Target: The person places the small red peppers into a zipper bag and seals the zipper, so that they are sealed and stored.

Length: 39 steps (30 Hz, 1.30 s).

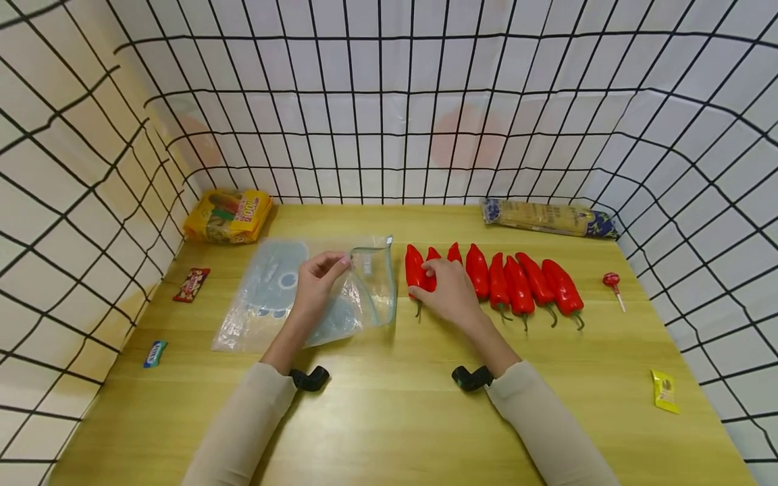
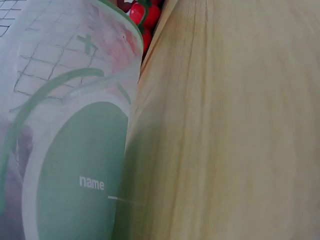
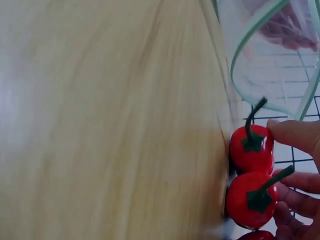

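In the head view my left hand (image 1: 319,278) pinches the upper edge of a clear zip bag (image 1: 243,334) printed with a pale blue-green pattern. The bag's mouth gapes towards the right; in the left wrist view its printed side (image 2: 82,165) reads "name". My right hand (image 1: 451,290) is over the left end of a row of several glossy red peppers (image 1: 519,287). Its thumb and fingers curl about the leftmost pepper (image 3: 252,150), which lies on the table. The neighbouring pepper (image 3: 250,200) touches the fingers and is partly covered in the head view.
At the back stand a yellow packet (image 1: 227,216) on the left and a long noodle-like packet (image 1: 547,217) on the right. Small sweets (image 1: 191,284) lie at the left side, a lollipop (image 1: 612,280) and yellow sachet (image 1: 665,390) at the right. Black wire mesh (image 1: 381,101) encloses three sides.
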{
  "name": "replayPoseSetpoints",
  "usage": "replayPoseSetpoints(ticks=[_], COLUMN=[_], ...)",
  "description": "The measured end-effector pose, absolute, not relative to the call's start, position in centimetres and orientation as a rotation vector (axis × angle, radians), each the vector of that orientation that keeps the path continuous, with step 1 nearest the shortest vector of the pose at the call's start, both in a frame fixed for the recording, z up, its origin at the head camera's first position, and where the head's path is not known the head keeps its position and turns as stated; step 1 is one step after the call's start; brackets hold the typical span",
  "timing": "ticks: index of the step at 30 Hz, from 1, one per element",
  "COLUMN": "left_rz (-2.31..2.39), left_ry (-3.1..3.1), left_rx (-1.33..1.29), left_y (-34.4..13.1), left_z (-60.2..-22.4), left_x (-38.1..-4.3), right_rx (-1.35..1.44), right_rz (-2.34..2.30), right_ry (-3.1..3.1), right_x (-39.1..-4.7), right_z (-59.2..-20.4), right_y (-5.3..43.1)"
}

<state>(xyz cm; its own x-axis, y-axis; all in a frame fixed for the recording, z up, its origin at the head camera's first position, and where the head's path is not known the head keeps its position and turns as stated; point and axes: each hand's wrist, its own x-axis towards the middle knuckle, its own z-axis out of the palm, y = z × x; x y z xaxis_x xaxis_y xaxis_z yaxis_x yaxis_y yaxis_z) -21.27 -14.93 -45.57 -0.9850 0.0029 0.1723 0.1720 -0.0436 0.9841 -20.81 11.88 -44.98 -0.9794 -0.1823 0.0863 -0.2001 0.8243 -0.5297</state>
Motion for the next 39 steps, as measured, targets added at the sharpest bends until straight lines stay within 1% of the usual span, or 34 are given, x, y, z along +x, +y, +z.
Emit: replayPoseSetpoints(ticks=[6, 9, 11, 16, 22, 30, 34, 39], left_rz=[-2.149, -2.144, -2.15, -2.114, -2.062, -2.021, -1.885, -1.828], left_ry=[-2.082, -2.075, -2.092, -2.15, -2.212, -2.237, -2.325, -2.362], left_rx=[-0.159, -0.183, -0.197, -0.229, -0.234, -0.24, -0.204, -0.22], left_y=[-14.9, -15.0, -15.0, -14.6, -14.3, -14.0, -13.6, -13.2], left_z=[-46.7, -46.7, -46.0, -44.6, -44.4, -46.0, -46.1, -45.5], left_x=[-21.4, -21.4, -21.0, -20.3, -20.3, -21.6, -21.4, -20.9], right_rx=[0.409, 0.417, 0.392, 0.299, 0.236, 0.183, 0.251, 0.392], right_rz=[0.657, 0.585, 0.587, 0.711, 0.918, 1.197, 1.292, 1.341], right_ry=[-3.004, -3.012, -3.014, -2.997, -2.877, -2.761, -2.793, -2.811], right_x=[-20.6, -20.6, -20.6, -20.5, -20.0, -19.0, -18.1, -18.3], right_z=[-45.5, -45.4, -45.3, -44.8, -43.1, -41.6, -42.0, -43.2], right_y=[11.5, 11.1, 10.8, 10.5, 11.4, 15.1, 15.5, 13.6])
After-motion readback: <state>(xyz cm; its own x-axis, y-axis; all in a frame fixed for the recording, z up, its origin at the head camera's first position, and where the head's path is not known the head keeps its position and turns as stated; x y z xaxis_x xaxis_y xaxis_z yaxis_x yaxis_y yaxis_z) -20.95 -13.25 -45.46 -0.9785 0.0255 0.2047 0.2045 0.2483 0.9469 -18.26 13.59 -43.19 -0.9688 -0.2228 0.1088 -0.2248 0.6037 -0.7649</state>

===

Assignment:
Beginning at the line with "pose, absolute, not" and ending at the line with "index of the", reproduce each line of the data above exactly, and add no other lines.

Response below:
  "description": "The measured end-effector pose, absolute, not relative to the call's start, position in centimetres and orientation as a rotation vector (axis × angle, radians), each the vector of that orientation that keeps the path continuous, with step 1 nearest the shortest vector of the pose at the call's start, both in a frame fixed for the recording, z up, its origin at the head camera's first position, and where the head's path is not known the head keeps its position and turns as stated; step 1 is one step after the call's start; brackets hold the typical span",
  "timing": "ticks: index of the step at 30 Hz, from 1, one per element",

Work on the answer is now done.